Advertisers should penalize sites that use no-cache to increase ad impression counts. It slows down browsing, doesn't increase the total nubmer of times a user sees ads, and annoys users who are actually interested in the ads. And, now, the double-counting effect is harder for advertisers to account for because some browsers (eg Mozilla) correctly ignore no-cache for the Back button in most situations.
The shareholder is always right.
... the MNG and JNG support.
MNG seems more complete and it certinaly nicer than animated GIFs for quality.

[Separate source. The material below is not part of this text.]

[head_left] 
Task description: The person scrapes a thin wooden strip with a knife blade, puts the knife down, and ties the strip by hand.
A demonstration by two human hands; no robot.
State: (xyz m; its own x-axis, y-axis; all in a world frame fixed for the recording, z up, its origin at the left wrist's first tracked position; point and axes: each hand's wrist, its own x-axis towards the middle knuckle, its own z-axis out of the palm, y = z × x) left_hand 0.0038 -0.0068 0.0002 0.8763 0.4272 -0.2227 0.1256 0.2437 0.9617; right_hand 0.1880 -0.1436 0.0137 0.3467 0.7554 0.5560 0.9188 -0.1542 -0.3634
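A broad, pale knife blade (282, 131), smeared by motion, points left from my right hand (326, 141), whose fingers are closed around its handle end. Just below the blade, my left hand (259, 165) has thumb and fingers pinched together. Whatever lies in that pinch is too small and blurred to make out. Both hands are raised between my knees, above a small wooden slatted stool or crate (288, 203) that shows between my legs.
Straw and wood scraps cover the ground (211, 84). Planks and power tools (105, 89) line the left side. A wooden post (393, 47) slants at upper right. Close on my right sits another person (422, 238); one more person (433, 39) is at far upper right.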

http://www.libmng.com/MNGsuite/
http://www.mozilla.org/performance/Performance_Pro ject.html
This is a complete list of performance stuff that they're working on.
I've been watching it for a while because I like Mozilla but just can't use it because the GUI is so damn slow it feels like I'm browsing drunk.
I'm a sysadmin (yes, Windows :P ) and I've actually started rolling out Mozilla with new workstations instead of our standard Netscape 4.7x (I will never encourage our users to use I.E. for political and security reasons). I'm finding that Netscape 4.x is becoming a hassle to many users as they're often finding sites that it can no longer handle. Rather than drift into I.E., I'm trying to give them a solid alternative.
I've been impressed by the reception so far... only one user has rejected it wholesale, but the first question after I loaded on Netscape for him was, "Now how do I turn off pop-up ads in this one?". That seems to be the most-loved feature so far, as many websites now have pop-up ads (I wouldn't know, as I turned them off at 0.9.4!).
IMHO Netscape has made a very bad name for itself by releasing 6.x too early from buggy Mozilla builds, and loading them up with advertising and AOL stuff to boot. I've found that telling clients that Mozilla is a new browser based on Netscape is a good way to go.
I've actually found that the few problems users have had have been minor, and the mozilla bug tracking site almost always has workarounds for those show-stopper bugs...
Anyhow, just something to think about; this is a nice foothold that open source software can make in your office workplace. It's kind of the Apache of desktop software I suppose...
People shape laws. Not the other way around.
I don't mean this in a rude way, but if you're really concerned about how bad Mozilla is, get yourself a bugzilla account and try helping out a little! Just using Mozilla and posting your comments or problems to the appropriate bug page can help out a lot, and who knows, you might even find the answer to your question!
:)
http://bugzilla.mozilla.org/
It's no use for us to stand around leaning on our shovels cursing that the hole isn't being dug fast enough.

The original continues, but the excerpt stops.